TMP_FILE=/tmp/myBak.$$.txt
BAK_NAME=Server
SRC_SERVER=root@myServer.local
SRC_DIR_REMOTE=/
SRC_DIR=$SRC_SERVER:$SRC_DIR_REMOTE
DST_VOL=/Volumes/Backup1
DST_DIR=$DST_VOL/Backups/server/
LINK_SRC_1=$DST_VOL/Backups/iMac/
#===============================================================================
#In the fine tradition of very limited BASH scoping, these power-related
# functions utilize two globals, SLEEP_TIME_BATTERY and SLEEP_TIME_AC
# to share data.
_GetPowerSettings()
{
#This function extracts, from the remote machine, the sleep times under
# both battery and AC power and stores them in the variables
# SLEEP_TIME_BATTERY and SLEEP_TIME_AC.
#Note that the documentation for pmset implies that there is a third
# sleep setting relevant to UPS's, but I don't have a UPS, and I can't
# find documentation about this. If you have a UPS, you should run
# pmset -g disk on your system, see if there is a UPS stanza, and make
# the appropriates modifications to the code below.
#The pmset -g disk command returns a block of data about power settings in
# the form
# Battery Power:
# acwake 0
# sleep 15
# AC Power:
# womp 1
# acwake 0
# sleep 300
# autorestart 1
# (with various fields omitted).
#The point is that there are multiple sections, one for Battery, one for AC,
# each with a sleep field, and we want to extract the appropriate sleep
# fields.
#The first block of awk below displays everything from the start specifier,
# eg /Battery Power:/, to the end specifier /END.
# (Note that /END/ is simply a pattern specifying the word END, it is not
# some magic awk variable. I can't figure out how to tell awk the real end
# of the file, but using a pattern that does not match anywhere in the
# file works fine.)
# So in the first case the awk get all the data returned by pmset, in the
# second case it only returns the second block, starting with "AC Power:"
#The grep then extracts the sleep lines from these blocks;
# in the first case there will be two sleep lines, one from Battery,
# one from AC. The head command passes on only the first sleep line.
#Finally the second awk returns the second field on the sleep line (the
# first field being the word sleep) which is the number we want.

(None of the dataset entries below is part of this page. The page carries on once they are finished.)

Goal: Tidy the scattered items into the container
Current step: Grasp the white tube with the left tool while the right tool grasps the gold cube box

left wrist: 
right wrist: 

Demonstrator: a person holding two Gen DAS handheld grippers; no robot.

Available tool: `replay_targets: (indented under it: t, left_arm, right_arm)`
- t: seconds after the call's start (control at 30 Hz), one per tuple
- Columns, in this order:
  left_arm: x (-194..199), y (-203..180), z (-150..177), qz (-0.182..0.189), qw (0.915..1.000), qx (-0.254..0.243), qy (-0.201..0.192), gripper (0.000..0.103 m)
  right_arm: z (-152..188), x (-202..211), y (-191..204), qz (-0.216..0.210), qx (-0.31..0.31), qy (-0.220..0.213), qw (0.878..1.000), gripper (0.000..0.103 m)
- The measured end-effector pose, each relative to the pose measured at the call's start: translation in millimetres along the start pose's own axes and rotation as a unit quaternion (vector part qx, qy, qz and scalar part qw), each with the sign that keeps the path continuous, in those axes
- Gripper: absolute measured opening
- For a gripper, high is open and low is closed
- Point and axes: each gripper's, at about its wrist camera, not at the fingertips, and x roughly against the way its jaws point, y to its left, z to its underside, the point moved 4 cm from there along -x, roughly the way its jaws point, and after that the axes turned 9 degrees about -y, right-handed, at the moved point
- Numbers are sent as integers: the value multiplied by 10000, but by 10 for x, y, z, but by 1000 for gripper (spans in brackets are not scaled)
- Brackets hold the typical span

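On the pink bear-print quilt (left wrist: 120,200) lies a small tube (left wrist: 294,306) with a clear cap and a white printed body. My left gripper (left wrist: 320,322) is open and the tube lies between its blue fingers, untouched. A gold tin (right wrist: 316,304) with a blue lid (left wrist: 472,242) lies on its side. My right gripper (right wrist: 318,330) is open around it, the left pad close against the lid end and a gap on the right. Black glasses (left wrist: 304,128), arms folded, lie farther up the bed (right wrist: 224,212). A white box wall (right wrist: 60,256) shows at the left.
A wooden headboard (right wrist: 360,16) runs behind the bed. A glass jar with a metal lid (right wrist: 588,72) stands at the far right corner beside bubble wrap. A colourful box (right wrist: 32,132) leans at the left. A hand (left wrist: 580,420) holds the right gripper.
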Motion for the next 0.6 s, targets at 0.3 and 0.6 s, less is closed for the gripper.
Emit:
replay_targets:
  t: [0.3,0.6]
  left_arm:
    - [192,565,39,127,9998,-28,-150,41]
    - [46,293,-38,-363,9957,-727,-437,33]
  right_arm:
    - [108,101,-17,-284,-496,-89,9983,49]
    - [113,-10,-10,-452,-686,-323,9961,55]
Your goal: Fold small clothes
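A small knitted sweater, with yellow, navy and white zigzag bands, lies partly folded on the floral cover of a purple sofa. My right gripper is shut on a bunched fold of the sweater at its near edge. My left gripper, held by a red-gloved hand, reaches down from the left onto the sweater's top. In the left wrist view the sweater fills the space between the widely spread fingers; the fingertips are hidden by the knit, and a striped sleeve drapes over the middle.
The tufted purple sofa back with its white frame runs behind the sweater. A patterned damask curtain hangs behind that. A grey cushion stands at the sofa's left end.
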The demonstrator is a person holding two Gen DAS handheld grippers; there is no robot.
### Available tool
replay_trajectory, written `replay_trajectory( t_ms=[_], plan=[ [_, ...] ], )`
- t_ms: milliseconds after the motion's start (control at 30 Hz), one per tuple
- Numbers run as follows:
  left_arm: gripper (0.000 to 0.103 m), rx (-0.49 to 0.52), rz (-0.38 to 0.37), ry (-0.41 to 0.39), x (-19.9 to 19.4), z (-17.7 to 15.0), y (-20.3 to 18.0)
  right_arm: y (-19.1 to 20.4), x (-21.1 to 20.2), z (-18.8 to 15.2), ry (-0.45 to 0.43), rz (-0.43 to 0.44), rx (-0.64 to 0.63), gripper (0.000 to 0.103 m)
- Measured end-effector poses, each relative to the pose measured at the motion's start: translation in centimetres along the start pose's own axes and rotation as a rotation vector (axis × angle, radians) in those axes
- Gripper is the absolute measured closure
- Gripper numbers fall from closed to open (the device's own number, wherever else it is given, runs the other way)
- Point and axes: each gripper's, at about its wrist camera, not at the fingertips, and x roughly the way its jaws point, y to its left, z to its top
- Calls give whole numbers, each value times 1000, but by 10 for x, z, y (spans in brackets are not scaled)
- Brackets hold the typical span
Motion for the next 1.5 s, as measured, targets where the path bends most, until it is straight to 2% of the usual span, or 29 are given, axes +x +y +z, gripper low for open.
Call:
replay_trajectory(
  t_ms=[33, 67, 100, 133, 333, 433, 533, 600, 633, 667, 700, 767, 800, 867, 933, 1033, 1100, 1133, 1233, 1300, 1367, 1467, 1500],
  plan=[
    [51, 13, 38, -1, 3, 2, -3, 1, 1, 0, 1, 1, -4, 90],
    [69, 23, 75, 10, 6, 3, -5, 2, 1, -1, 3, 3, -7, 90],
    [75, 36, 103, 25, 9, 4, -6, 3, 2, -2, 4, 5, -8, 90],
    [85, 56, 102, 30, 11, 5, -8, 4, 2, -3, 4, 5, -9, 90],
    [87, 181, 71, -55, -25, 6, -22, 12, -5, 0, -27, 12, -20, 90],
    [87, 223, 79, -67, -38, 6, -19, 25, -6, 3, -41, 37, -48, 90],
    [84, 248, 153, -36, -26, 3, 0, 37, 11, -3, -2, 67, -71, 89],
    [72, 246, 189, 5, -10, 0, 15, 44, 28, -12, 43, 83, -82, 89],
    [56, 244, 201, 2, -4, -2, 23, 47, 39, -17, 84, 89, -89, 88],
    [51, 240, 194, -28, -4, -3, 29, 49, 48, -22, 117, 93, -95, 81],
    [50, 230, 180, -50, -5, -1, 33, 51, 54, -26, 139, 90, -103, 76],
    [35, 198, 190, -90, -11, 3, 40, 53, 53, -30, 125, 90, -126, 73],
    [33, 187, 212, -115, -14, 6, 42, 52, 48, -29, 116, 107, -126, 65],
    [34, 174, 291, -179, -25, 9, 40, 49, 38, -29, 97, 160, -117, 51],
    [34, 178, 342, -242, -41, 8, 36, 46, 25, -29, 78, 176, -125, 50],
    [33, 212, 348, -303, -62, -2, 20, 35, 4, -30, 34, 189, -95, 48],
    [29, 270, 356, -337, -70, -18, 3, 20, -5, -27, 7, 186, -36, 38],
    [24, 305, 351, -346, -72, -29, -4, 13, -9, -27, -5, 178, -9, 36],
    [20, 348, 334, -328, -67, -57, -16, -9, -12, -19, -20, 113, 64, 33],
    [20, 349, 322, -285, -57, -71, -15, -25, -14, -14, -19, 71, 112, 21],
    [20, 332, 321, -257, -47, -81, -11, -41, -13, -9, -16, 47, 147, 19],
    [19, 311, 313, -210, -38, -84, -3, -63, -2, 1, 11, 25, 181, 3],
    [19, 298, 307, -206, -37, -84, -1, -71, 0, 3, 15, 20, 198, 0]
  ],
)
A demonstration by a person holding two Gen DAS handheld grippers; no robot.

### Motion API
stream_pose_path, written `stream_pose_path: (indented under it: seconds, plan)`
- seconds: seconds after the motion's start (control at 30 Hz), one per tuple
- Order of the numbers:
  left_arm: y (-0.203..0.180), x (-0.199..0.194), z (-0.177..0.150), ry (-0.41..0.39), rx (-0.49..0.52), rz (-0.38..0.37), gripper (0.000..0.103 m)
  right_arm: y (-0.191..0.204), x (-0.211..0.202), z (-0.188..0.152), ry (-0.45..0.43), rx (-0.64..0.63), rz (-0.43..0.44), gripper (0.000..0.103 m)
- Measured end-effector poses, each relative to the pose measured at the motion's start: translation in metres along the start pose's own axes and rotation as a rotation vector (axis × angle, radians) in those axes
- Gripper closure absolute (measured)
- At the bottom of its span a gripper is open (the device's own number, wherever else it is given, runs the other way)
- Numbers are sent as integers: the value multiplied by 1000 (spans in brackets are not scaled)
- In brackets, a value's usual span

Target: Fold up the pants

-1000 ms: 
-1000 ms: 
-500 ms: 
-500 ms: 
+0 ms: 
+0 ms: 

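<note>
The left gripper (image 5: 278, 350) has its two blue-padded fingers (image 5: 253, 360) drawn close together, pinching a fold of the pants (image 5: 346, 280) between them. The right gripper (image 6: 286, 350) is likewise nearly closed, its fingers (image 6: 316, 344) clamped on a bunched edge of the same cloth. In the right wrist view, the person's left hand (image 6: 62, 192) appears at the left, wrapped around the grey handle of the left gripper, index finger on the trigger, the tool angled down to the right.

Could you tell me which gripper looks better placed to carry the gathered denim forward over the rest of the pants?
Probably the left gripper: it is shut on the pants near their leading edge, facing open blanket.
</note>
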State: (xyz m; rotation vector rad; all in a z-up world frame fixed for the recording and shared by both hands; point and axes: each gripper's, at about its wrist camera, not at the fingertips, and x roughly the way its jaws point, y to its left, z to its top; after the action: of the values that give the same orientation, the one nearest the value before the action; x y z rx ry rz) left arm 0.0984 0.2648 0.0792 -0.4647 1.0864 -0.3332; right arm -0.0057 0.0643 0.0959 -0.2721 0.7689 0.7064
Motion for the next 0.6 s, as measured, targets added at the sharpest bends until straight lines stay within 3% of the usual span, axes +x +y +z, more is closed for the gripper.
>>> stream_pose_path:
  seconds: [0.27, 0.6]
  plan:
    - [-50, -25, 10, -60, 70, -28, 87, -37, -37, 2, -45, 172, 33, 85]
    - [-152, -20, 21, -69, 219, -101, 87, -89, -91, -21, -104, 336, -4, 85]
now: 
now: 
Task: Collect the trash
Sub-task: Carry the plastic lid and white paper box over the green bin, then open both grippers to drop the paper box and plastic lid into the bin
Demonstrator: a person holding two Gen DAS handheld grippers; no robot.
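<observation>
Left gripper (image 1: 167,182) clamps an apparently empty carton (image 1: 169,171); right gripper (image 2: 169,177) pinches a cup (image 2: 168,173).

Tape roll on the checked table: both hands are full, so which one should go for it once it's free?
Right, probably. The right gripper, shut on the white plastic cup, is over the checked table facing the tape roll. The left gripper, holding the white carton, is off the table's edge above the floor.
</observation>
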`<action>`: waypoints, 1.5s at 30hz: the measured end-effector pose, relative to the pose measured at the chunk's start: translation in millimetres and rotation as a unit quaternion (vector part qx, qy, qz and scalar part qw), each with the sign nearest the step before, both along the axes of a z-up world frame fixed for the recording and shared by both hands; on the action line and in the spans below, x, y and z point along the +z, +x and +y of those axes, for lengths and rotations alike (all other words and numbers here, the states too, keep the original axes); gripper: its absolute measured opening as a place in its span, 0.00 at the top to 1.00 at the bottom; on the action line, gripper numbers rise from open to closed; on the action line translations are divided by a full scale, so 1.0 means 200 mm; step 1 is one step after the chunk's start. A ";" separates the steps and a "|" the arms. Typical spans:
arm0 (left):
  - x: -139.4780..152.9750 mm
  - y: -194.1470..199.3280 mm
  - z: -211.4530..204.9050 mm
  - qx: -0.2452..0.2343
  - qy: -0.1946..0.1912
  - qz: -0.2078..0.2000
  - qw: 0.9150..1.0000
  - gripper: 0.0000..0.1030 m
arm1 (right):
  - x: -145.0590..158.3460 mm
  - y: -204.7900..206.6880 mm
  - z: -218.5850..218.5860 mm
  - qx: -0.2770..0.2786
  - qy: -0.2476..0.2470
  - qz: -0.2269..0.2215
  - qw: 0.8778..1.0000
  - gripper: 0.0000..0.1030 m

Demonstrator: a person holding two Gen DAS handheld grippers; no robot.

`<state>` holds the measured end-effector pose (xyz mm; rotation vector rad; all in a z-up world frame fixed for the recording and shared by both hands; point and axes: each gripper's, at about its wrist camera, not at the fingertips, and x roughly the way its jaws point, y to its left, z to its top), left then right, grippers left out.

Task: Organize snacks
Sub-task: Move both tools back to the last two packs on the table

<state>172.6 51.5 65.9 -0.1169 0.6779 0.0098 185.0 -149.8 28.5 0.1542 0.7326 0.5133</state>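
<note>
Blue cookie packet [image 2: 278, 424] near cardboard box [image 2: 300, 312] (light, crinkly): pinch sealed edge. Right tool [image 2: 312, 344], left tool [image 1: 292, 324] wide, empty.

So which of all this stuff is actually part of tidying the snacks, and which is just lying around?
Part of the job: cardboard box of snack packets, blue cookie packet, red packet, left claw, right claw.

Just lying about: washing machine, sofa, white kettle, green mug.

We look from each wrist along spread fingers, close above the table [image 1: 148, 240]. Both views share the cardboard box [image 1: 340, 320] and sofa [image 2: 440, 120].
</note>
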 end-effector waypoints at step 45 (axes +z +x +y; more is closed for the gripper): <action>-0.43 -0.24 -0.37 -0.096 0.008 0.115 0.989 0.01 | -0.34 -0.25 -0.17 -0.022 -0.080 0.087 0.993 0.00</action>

SLEEP_TIME_BATTERY=`ssh $SRC_SERVER pmset -g disk | awk '/Battery Power:/,/END/' | grep "^ sleep" | head -n 1 | awk '{print $2}'`
SLEEP_TIME_AC=` ssh $SRC_SERVER pmset -g disk | awk '/AC Power:/, /END/' | grep "^ sleep" | head -n 1 | awk '{print $2}'`
}
_ChangePowerSettingsToNeverSleep()
{
#This function sets the remote machine to never sleep.
ssh $SRC_SERVER "pmset -b sleep 0"
ssh $SRC_SERVER "pmset -c sleep 0"
}
_RevertPowerSettings()
{
#This function uses the sleep settings we previously acquired to
# set the machine's sleep times back to what they were before we switched
# off sleep.
ssh $SRC_SERVER "pmset -b sleep $SLEEP_TIME_BATTERY"
ssh $SRC_SERVER "pmset -c sleep $SLEEP_TIME_AC"
}
#...............................................................................
SetRemoteMachineToNotSleep()
{
#This function uses our functions above to tell the remote machine not to
# sleep, but it also installs a trap handler so that when our script
# exits (under reasonable conditions) it will reset the sleep settings on
# the remote machine.
# Exiting under reasonable conditions means normal exits (either at the
# end of the script or by detecting an error), and some signals like
# command-C.
# Obviously we can do nothing about say a power outage; there are also
# some signals (like SIGKILL) that we simply can not catch.
_GetPowerSettings
trap "_RevertPowerSettings; exit" INT TERM EXIT
_ChangePowerSettingsToNeverSleep
}
#-------------------------------------------------------------------------------
ReportErrorAndExit()
{
#This function reports an error.
# It takes a compulsory argument, $1, a string that describes the error and
# and optional argument, $2.
# If $2 is anything, the error string is only logged to stderr, otherwise
# it is also logged to the log file.
# The error string is also mailed to $MAIL_ADDR.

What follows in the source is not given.